- _WHAT IS NEEDED_: I'd ask you to write out the lines below exactly, with no images.

- _GIVEN DATA_:
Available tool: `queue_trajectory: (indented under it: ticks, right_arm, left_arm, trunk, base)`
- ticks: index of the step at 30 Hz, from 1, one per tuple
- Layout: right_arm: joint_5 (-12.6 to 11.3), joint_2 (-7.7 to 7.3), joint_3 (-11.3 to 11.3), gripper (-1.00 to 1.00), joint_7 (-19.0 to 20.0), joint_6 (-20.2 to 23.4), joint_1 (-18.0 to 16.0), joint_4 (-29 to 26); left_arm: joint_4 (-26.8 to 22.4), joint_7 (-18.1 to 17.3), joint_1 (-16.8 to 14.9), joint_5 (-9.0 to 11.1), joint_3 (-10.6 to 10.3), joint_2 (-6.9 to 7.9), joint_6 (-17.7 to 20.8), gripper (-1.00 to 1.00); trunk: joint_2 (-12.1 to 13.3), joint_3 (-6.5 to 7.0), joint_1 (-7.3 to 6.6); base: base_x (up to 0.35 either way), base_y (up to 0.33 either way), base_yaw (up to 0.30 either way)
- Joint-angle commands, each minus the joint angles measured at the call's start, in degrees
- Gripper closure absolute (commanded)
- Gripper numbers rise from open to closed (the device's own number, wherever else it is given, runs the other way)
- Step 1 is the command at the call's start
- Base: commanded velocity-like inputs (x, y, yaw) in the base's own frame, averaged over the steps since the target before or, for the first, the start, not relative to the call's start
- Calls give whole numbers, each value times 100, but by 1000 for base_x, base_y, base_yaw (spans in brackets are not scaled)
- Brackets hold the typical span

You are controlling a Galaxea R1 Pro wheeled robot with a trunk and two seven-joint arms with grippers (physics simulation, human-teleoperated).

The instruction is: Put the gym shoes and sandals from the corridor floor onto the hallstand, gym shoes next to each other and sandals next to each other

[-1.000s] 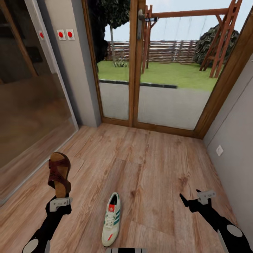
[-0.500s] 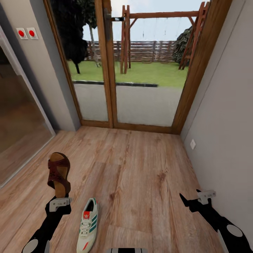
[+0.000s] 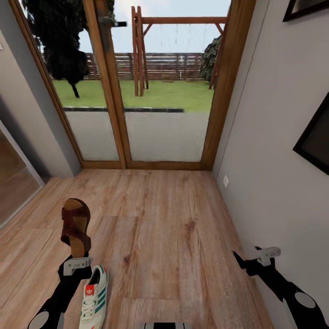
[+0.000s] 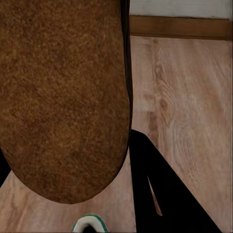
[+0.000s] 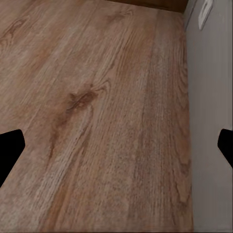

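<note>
- Left claw: closed on the heel end of a dark reddish-brown leather sandal with perforated straps and a tan sole. The sandal is carried clear of the floor, toe pointing away from the robot and up.
- Left wrist view: the tan underside of the sandal sits right against the camera, with one dark finger beside it. Grip looks firm, though how far the heel sits between the fingers cannot be told.
- Right claw: spread wide and holding nothing, poised above bare floor near the grey right-hand wall. Its two dark fingertips appear at opposite edges of the right wrist view.
- White lace-up gym shoe with green side stripes and a red tongue patch: lies upright on the light brown wood-grain plank corridor floor, just beside the left arm and under the held sandal's heel.
- Glazed wooden doors stand ahead, a garden beyond.
- Judgement: the step in hand is carrying the sandal to the rack. Advice: keep the left grip unchanged, hold the sandal level and away from walls while turning, and set it on a shelf with room for its partner alongside.
</note>
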Motion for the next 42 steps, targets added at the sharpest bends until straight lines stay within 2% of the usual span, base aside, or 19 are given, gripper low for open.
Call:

- _RESPONSE AREA_:
Available tool: `queue_trajectory: (indented under it: ticks, right_arm, left_arm, trunk, base)`
- ticks: index of the step at 30 Hz, from 1, one per tuple
- Layout: right_arm: joint_5 (-12.6 to 11.3), joint_2 (-7.7 to 7.3), joint_3 (-11.3 to 11.3), gripper (-1.00 to 1.00), joint_7 (-19.0 to 20.0), joint_6 (-20.2 to 23.4), joint_1 (-18.0 to 16.0), joint_4 (-29 to 26); left_arm: joint_4 (-26.8 to 22.4), joint_7 (-18.1 to 17.3), joint_1 (-16.8 to 14.9), joint_5 (-9.0 to 11.1), joint_3 (-10.6 to 10.3), joint_2 (-6.9 to 7.9), joint_6 (-17.7 to 20.8), gripper (-1.00 to 1.00); trunk: joint_2 (-12.1 to 13.3), joint_3 (-6.5 to 7.0), joint_1 (-7.3 to 6.6); base: base_x (up to 0.35 either way), base_y (up to 0.33 either way), base_yaw (up to 0.30 either way)
- Joint-angle commands, each minus the joint angles measured at the call's start, in degrees
- Gripper closure absolute (commanded)
- Gripper numbers rise from open to closed (the device's own number, wherever else it is given, runs the other way)
- Step 1 is the command at the call's start
- Base: commanded velocity-like inputs (x, y, yaw) in the base's own frame, averaged over the steps since the target before or, for the first, the start, not relative to the call's start
- Calls give whole numbers, each value times 100, but by 1000 for base_x, base_y, base_yaw (spans in brackets are not scaled)
- Brackets hold the typical span

You are controlling a Galaxea R1 Pro wheeled robot with a trunk and two seven-joint arms with grippers (physics simulation, human-teleoperated).

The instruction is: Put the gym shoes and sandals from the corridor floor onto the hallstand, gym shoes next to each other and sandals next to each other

[-1.000s] 
[-0.500s] 
[+0.000s] 
[+0.000s] 
[+0.000s] 

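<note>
- Left claw: closed on the heel end of a dark reddish-brown leather sandal with perforated straps and a tan sole. The sandal is carried clear of the floor, toe pointing away from the robot and up.
- Left wrist view: the tan underside of the sandal sits right against the camera, with one dark finger beside it. Grip looks firm, though how far the heel sits between the fingers cannot be told.
- Right claw: spread wide and holding nothing, poised above bare floor near the grey right-hand wall. Its two dark fingertips appear at opposite edges of the right wrist view.
- White lace-up gym shoe with green side stripes and a red tongue patch: lies upright on the light brown wood-grain plank corridor floor, just beside the left arm and under the held sandal's heel.
- Glazed wooden doors stand ahead, a garden beyond.
- Judgement: the step in hand is carrying the sandal to the rack. Advice: keep the left grip unchanged, hold the sandal level and away from walls while turning, and set it on a shelf with room for its partner alongside.
</note>
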Motion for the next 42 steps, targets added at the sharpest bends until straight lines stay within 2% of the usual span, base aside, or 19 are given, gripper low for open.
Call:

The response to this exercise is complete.